The reply must contain exactly the lines below from the one with "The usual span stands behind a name" down to the one with "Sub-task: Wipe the", both included, and nothing more; please omit the pictures.

Dataset records:
▬▬▬▬▬▬▬▬▬▬
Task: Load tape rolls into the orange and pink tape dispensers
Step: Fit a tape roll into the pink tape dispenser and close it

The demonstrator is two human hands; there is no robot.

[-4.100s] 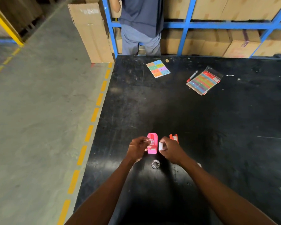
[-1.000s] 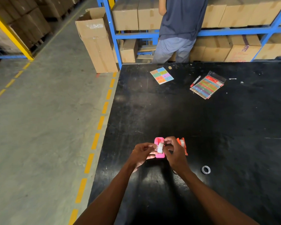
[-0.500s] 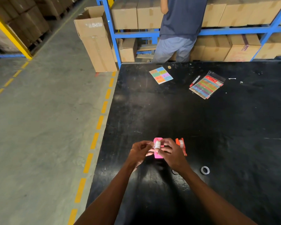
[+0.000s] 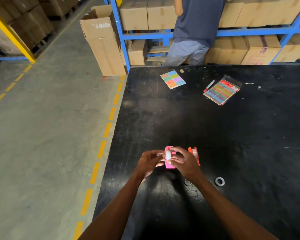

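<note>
A pink tape dispenser point(image 4: 170, 166) lies on the black table point(image 4: 215, 129), partly hidden by my fingers. Over it my right hand point(image 4: 182, 161) pinches a small white tape roll point(image 4: 168, 155). My left hand point(image 4: 149, 161) is at the roll's left side, its fingertips pinched at the tape's end. The orange dispenser point(image 4: 194, 153) stands just right of my right hand with a pale roll in it. A loose ring-shaped core point(image 4: 219, 181) lies on the table to the right, and another ring point(image 4: 187, 182) peeks out beside my right wrist.
At the table's far side lie a coloured sticker sheet point(image 4: 172, 79), a red pen point(image 4: 209, 85) and a plastic packet of coloured strips point(image 4: 222, 90). A person point(image 4: 196, 26) stands at blue shelving with cardboard boxes. The table's left edge drops to a concrete floor with a yellow dashed line.
The white roll has turned upright between my hands above the pink dispenser. My left fingertips have come in to its left side. The orange dispenser has not moved.
</note>
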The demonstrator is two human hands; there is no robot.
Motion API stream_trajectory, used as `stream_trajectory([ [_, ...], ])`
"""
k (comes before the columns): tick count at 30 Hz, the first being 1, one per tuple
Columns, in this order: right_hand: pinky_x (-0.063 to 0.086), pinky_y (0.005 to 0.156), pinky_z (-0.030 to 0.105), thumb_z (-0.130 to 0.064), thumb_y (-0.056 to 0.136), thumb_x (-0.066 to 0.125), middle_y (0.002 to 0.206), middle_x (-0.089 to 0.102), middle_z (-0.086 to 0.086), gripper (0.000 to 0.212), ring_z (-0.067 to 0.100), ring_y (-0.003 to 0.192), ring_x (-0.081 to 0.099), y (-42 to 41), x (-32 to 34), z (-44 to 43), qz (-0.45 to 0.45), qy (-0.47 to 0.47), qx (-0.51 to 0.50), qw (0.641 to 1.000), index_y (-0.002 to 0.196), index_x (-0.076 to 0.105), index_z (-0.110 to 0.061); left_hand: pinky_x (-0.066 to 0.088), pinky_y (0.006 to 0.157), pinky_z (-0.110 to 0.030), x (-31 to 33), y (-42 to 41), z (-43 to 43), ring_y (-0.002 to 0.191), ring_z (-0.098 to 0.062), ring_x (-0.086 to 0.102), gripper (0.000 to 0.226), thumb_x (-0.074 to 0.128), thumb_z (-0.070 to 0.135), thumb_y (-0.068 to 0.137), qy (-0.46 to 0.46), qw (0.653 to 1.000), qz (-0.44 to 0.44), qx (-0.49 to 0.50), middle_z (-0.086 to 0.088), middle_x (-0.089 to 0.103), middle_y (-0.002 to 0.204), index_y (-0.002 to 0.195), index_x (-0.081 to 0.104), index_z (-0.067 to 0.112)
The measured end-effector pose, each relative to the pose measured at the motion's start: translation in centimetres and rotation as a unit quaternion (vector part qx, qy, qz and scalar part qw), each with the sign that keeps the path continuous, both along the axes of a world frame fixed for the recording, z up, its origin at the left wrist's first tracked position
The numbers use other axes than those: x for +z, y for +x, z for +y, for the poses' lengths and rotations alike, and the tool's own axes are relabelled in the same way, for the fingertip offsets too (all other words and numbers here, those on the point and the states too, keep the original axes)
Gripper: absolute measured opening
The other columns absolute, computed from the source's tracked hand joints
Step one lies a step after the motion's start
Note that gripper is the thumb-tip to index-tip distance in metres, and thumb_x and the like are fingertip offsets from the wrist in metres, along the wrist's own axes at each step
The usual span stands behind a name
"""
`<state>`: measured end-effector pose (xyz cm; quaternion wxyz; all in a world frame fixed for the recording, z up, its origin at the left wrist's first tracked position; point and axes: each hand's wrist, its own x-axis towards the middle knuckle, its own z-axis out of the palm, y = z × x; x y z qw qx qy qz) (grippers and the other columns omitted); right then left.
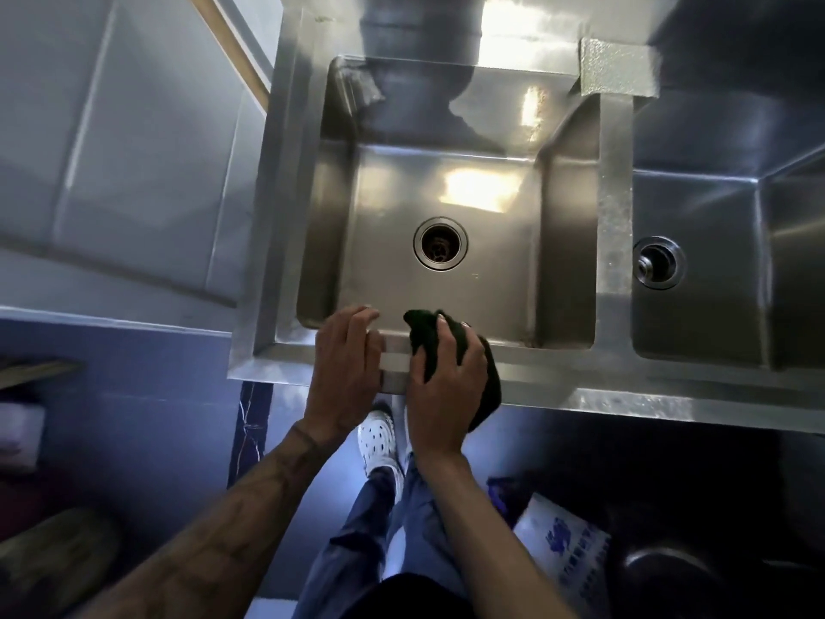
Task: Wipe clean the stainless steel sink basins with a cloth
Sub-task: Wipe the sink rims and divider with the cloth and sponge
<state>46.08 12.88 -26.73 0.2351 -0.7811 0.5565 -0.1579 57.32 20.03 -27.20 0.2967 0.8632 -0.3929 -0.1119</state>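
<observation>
A stainless steel sink with two basins fills the upper half of the head view. The left basin [482,270] has a round drain [440,244] in its floor. The right basin [714,306] shows its own drain [658,262] near the dividing rim. My right hand [446,386] is shut on a dark cloth [426,346] and presses it on the front rim of the left basin. My left hand [346,368] rests flat on the same front rim [558,364], just left of the cloth, fingers together and holding nothing.
A grey block [618,67] sits on the back rim between the basins. White wall tiles [134,149] stand to the left of the sink. Below the rim are my legs and white shoes [379,444]. A printed bag [567,542] lies on the floor at right.
</observation>
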Motion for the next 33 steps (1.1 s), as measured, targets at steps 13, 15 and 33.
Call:
stream_trajectory([
  [13, 0.047, 0.1, 0.042, -0.031, 0.104, 0.04, 0.124, 0.058, -0.002, 0.034, 0.014, 0.116, 0.055, -2.7, 2.4, -3.9, -0.172, 0.092, -0.015, 0.981, 0.128, 0.058, -0.015, 0.039, 0.111, -0.048, 2.4, -6.1, -2.5, 0.134, -0.032, 0.047, 0.059, 0.056, 0.057, 0.095, 0.081, 0.977, 0.003, 0.197, -0.012, 0.05, 0.145, 0.139, 0.056, 0.018],
  [15, 0.048, 0.097, 0.05, -0.032, 0.104, 0.039, 0.119, 0.058, 0.002, 0.034, 0.02, 0.113, 0.055, -3.3, 1.4, -5.0, -0.146, 0.074, -0.017, 0.986, 0.125, 0.059, -0.013, 0.043, 0.107, -0.05, 1.5, -7.2, -4.0, 0.13, -0.036, 0.051, 0.051, 0.065, 0.049, 0.095, 0.1, 0.977, -0.059, 0.181, -0.015, 0.053, 0.143, 0.135, 0.058, 0.018],
  [33, 0.044, 0.08, 0.043, -0.033, 0.099, 0.046, 0.11, 0.061, 0.007, 0.027, 0.031, 0.097, 0.059, 7.7, -1.1, -1.2, 0.082, -0.04, 0.234, 0.968, 0.115, 0.062, -0.018, 0.046, 0.093, -0.048, -0.5, 4.8, 7.1, 0.111, -0.034, 0.058, 0.033, 0.053, 0.046, 0.103, 0.111, 0.971, -0.203, 0.052, -0.015, 0.059, 0.134, 0.125, 0.057, 0.021],
])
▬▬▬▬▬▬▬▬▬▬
**ANSWER:**
The usual span stands behind a name
"""
`<state>`: measured end-effector pose (xyz cm; quaternion wxyz; all in a world frame fixed for the recording, z up, its origin at the left wrist's first tracked position; point and axes: each hand's wrist, its own x-axis towards the middle knuckle, its own z-axis out of the palm, y = z × x; x y z qw qx qy qz) (grippers and the other columns omitted); right then left.
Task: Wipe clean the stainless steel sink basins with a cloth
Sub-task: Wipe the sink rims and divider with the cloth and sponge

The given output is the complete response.